Preface | Unicode Explained

Characters often seem simple on the surface, but they are at the heart of a wide variety of data communications and data processing problems, including text processing, typesetting, styling text, text databases, and the transmission of textual information.

Computers were invented just for computing. For quite some time, they were so expensive that their use was limited to the most important numerical calculations that would have been impossible otherwise. Text was used mainly to add legends and headings to numeric output, often using a very limited character repertoire, maybe even lacking lowercase letters. As the cost of computing has dropped, computers have become extensively used for human communication in text format. Most people think of computers as communicators rather than calculators. People want to communicate in different languages, and we also use notation systems that may require rich repertoires of characters.

Unicode was developed to help make this both possible and smooth. Unicode was first defined in the early 1990s, but its use has progressed fairly slowly. Modern computers often use Unicode internally, but applications and users still tend to work with older character codes, which are often very limited. It has been rather complicated to work with Unicode in text processing, for example. At long last, however, these problems are becoming easier to solve. Information technology is becoming really multinational, supporting different languages, writing systems, and conventions. IT products need to be at least potentially suitable for use in different cultural environments, or "localizable." Unicode itself is just part of the technical basis for all this, but it is an indispensable part.

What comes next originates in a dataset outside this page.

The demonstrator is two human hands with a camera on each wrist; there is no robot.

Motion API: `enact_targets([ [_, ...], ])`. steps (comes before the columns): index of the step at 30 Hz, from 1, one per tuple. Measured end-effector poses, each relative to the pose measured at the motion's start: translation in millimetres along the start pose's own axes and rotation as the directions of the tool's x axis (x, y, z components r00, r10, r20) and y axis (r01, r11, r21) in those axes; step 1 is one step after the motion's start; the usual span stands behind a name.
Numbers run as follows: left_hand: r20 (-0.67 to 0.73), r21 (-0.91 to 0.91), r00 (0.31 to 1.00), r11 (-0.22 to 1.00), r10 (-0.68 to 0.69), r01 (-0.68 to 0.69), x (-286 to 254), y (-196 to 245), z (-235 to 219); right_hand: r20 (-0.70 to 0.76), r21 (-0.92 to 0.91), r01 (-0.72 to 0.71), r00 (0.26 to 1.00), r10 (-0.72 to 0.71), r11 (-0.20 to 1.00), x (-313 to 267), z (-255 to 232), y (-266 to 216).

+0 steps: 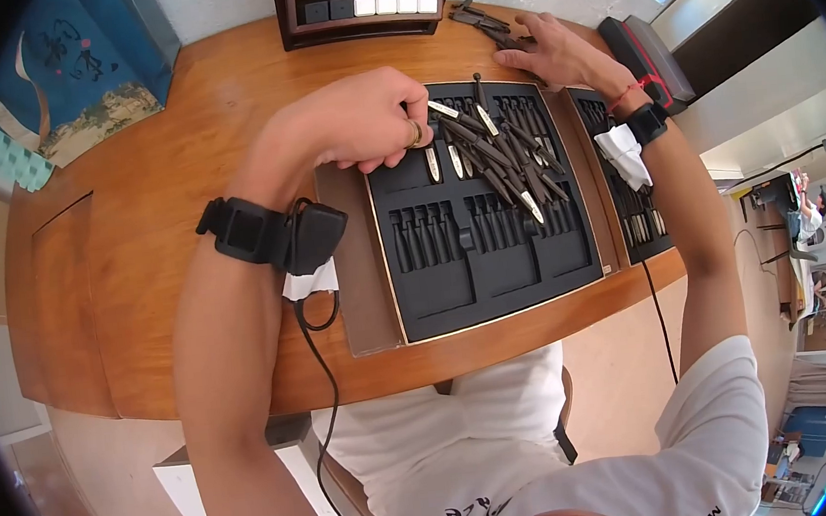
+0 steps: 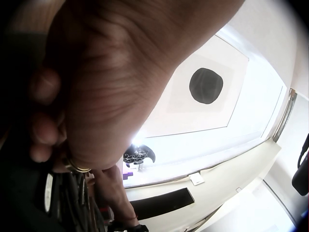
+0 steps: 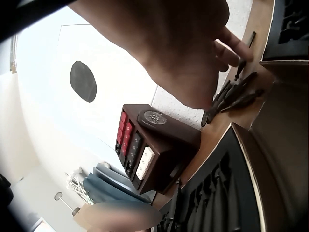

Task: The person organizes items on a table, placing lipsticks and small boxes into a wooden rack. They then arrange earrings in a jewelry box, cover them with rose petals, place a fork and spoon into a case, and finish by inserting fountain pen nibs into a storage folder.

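Observation:
My left hand, its fingers curled, hovers at the upper left of the black compartmented case; whether it grips a piece is hidden. Beside its fingertips, slim dark pieces, some with pale labels, lie heaped across the slots. In the left wrist view, a ringed finger is close to such pieces. Beyond the case, my right hand reaches to loose dark pieces on the table. The right wrist view shows its loosely bent fingers at one piece, without a clear grip.
A dark wooden rack with small boxes stands at the back. Right of the main case is a second filled case; a black and red box lies behind it. A blue bag stands at the back left.

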State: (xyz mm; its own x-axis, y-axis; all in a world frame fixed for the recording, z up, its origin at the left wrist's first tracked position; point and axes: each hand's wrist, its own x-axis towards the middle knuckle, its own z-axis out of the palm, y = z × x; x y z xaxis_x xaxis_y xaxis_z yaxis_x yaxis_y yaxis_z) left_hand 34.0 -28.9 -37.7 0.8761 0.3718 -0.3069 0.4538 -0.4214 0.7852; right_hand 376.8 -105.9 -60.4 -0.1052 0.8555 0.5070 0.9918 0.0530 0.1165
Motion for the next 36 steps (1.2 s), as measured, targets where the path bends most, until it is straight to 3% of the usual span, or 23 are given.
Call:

The technological basis of using Unicode, though still imperfect, is much better than most people's capabilities for making use of it. Even computer professionals often don't know how to work with large repertoires of characters. The bottleneck is lack of a basic knowledge and skills, not a lack of hardware or software.

The concept of a character is one of the most difficult basic concepts in information technology, yet fundamental to text processing, databases, the Web, XML-based markup, internationalization, and other areas. People who encounter Unicode when studying such topics often run into serious difficulties. They mostly find material that assumes that the reader already knows what Unicode is. It might be even worse: it is very easy to find incorrect or seriously confusing information about Unicode and characters, even in new books. People find themselves in a maze of twisty little passages of characters, fonts, encodings, and related concepts.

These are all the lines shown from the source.